Abstract
Stroke continues to be a leading cause of death and long-term disabilities worldwide, despite extensive research efforts. The failure of multiple clinical trials raises the need for continued study of brain injury mechanisms and novel therapeutic strategies for ischemic stroke. The contribution of acid-sensing ion channel 1a (ASIC1a) to neuronal injury during the acute phase of stroke has been well studied, however, the long-term impact of ASIC1a inhibition on stroke recovery has not been established. The present study sought to bridge part of the translational gap by focusing on long-term behavioral recovery after a 30-minute stroke in mice that had ASIC1a knocked out or inhibited by PcTX1. The neurological consequences of stroke in mice were evaluated before and after the stroke using neurological deficit score, open field, and corner turn test over a 28-day period. ASIC1a knocked out and inhibited mice showed improved neurological scores more quickly than wild-type control and vehicle-injected mice after the stroke. ASIC1a knockout mice also recovered from mobility deficits in the open field test more quickly than wild-type mice, while PcTX1-injected mice did not experience significant mobility deficits at all after the stroke. In contrast to vehicle-injected mice which showed clear sidedness bias in corner turn test after stroke, PcTX1-injected mice never experienced significant sidedness bias at all. This study supports and extends previous work demonstrating ASIC1a as a potential therapeutic target for the treatment of ischemic stroke.
Significance Statement The contribution of acid-sensing ion channels to neuronal injury is well studied; however, most work focuses on acute-phase molecular and histological endpoints.

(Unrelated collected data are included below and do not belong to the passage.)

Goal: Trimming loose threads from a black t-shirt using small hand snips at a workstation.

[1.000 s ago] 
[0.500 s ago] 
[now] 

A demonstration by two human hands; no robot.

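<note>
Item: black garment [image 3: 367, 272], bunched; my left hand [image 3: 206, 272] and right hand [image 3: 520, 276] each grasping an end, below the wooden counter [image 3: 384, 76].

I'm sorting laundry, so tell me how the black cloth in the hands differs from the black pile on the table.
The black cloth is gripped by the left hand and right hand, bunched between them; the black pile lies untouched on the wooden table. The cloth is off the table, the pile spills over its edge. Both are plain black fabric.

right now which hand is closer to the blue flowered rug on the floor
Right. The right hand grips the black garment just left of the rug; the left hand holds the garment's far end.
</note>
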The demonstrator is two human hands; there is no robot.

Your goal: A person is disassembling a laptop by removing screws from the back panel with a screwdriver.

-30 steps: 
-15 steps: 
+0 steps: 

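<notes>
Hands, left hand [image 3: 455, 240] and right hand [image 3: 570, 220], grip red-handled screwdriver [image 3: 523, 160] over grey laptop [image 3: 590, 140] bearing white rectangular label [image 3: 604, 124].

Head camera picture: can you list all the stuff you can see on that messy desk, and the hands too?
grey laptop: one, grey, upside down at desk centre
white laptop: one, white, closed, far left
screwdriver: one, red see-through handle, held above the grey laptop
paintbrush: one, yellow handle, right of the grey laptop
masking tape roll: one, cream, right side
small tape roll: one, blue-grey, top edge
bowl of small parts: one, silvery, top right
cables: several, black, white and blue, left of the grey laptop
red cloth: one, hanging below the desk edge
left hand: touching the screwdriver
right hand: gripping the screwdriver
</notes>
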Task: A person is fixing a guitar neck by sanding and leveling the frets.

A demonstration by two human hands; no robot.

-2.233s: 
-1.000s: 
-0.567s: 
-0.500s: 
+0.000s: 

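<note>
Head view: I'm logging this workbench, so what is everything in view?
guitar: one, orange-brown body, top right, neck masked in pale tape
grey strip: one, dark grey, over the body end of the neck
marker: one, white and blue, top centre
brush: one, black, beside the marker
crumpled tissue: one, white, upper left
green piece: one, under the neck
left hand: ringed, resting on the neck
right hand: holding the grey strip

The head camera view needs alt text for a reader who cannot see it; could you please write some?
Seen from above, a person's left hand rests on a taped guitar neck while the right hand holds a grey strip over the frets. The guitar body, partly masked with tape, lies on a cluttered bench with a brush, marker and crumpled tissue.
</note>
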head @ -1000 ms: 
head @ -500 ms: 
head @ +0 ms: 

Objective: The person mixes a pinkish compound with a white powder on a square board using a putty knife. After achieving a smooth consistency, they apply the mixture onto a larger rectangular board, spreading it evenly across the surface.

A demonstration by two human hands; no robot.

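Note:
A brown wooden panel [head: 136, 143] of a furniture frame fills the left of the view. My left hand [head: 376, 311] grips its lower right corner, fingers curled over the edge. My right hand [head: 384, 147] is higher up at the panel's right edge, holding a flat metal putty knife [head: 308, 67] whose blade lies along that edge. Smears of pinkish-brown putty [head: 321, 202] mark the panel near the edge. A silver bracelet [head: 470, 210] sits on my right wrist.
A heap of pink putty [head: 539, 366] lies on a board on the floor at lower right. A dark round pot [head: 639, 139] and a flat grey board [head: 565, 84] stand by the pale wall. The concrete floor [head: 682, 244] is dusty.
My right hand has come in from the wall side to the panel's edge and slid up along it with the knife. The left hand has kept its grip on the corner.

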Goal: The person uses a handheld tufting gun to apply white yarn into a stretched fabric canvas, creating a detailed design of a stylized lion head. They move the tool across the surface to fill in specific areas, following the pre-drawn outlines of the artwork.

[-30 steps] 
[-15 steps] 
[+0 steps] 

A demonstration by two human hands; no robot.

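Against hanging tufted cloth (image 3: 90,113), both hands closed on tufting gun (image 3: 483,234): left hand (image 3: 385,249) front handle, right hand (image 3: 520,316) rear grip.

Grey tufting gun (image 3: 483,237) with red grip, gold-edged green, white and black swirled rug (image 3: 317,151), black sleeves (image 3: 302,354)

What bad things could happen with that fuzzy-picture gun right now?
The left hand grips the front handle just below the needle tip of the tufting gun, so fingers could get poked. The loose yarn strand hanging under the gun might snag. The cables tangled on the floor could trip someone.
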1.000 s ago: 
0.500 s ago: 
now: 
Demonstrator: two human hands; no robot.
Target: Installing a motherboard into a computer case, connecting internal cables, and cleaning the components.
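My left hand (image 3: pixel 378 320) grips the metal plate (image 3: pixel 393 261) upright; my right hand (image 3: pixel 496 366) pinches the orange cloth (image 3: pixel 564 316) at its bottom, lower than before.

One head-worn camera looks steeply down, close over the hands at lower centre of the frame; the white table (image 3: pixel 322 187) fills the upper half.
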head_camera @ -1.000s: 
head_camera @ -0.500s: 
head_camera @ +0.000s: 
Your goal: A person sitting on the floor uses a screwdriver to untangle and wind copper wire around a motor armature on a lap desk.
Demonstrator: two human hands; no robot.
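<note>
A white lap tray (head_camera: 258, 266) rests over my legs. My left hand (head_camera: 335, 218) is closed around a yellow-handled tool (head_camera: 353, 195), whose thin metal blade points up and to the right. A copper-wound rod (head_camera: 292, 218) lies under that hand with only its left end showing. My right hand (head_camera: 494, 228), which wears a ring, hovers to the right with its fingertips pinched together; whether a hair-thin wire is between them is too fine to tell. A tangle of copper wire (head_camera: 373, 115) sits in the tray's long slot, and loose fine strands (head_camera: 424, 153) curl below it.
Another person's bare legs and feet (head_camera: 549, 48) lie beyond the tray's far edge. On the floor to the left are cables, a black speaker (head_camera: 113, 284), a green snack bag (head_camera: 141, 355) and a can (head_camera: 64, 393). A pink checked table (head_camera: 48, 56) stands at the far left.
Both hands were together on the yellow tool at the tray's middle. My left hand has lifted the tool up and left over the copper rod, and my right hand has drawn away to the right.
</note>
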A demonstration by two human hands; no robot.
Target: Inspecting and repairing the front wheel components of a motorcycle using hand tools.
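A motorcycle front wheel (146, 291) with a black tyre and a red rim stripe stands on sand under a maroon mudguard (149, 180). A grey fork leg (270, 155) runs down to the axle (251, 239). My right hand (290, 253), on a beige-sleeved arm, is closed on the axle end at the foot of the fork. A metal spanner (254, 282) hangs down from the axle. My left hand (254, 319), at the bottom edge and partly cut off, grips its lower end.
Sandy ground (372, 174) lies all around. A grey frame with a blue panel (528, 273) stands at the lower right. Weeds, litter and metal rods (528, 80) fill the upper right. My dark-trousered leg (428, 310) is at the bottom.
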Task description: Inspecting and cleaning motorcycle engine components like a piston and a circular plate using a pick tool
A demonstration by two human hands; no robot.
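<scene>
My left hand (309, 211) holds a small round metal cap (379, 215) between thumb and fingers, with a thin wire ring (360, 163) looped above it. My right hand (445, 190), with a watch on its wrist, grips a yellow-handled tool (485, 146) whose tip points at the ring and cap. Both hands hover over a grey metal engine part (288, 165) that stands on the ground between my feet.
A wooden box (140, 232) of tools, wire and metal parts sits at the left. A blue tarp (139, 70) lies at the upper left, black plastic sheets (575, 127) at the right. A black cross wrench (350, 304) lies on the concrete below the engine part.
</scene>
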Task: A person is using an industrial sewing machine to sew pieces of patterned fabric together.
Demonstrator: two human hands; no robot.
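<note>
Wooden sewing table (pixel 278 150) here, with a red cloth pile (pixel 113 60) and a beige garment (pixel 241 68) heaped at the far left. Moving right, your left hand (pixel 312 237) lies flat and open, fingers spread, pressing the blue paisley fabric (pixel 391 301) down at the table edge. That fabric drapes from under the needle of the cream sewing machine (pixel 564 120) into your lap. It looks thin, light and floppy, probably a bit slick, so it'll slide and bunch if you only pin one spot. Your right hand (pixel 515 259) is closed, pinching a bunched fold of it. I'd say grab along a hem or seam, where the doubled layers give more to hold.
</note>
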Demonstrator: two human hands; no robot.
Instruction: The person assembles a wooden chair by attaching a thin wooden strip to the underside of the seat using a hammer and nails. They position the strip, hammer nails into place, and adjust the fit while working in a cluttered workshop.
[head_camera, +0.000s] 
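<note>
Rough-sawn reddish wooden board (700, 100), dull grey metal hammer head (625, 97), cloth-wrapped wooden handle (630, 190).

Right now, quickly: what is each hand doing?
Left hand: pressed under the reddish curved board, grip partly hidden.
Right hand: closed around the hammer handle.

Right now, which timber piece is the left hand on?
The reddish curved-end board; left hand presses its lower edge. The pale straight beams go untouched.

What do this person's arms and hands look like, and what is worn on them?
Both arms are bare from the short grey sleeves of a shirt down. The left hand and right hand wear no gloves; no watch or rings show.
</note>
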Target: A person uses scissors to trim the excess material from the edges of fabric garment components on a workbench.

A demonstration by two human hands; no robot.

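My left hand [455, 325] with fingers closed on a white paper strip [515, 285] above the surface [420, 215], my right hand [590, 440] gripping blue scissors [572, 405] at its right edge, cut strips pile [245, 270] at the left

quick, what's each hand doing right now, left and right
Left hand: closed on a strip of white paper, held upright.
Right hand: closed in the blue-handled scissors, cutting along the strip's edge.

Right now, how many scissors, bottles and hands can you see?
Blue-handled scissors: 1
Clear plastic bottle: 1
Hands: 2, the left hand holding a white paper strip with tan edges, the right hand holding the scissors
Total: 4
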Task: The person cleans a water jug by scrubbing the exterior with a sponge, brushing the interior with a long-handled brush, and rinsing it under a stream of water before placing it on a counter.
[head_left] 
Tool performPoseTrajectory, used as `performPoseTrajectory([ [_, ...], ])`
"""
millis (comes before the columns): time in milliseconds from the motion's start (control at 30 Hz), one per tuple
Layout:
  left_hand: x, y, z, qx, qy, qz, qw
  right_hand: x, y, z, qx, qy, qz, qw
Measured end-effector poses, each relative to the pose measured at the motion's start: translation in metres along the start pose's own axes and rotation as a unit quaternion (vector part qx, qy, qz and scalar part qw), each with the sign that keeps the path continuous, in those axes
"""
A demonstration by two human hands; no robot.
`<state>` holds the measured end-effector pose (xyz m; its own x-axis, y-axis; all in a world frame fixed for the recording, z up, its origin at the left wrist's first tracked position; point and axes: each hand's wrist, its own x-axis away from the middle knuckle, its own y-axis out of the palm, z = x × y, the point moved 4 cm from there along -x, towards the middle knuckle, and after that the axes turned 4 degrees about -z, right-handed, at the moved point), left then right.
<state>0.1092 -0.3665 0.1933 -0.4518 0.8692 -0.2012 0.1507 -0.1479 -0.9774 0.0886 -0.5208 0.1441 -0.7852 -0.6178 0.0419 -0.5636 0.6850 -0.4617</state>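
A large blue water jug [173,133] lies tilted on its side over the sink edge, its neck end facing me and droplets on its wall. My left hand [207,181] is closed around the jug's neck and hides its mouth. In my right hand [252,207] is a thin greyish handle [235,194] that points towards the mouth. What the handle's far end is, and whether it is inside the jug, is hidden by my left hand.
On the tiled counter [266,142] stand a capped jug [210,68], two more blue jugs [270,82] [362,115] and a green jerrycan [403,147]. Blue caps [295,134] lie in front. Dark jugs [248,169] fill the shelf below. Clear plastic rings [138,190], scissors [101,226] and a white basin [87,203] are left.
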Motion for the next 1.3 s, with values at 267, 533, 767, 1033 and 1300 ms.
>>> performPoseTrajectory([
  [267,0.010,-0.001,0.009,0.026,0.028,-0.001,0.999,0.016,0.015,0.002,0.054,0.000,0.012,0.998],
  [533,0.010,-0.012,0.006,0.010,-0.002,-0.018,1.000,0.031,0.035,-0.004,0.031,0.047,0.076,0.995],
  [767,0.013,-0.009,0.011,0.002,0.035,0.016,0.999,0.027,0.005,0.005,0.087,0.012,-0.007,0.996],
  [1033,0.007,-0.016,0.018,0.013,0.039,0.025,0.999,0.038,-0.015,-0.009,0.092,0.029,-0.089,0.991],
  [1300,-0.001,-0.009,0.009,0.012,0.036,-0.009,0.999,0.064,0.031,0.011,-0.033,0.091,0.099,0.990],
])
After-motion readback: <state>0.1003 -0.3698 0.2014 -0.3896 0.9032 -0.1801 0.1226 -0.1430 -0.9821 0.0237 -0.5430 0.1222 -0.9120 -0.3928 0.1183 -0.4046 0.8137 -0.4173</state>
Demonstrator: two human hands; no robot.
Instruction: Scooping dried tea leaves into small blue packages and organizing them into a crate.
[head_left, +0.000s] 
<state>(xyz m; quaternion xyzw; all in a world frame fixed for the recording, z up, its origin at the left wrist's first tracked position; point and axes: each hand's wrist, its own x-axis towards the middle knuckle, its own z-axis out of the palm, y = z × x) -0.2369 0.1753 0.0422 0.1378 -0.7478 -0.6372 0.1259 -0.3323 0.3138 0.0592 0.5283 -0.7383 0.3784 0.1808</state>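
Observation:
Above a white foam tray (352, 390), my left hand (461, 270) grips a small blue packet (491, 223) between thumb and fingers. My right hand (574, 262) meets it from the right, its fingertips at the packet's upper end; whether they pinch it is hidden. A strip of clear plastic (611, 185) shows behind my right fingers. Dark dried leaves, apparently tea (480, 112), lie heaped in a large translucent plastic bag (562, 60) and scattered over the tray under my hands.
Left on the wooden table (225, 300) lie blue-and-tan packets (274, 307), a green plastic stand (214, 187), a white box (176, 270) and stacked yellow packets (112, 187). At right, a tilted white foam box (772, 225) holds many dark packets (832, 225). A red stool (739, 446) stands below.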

Here we begin to bridge the bench-to-bedside translational gap by using clinically relevant endpoints in our preclinical model. We show for the first time that both genetic knockout and acute pharmacological inhibition of ASIC1a improve long-term behavioral recovery after stroke. By performing neurological and behavioral tests over 28 days we found that deletion or inhibition of ASIC1a resulted in faster recovery of focal and general neurological deficits and mobility. This work is an important translational step in the identification of ASIC1a as a potential therapeutic target for stroke.
Footnotes
Research Training Initiative for Scientific Enhancement, T32 Grant
The authors declare no competing financial interests.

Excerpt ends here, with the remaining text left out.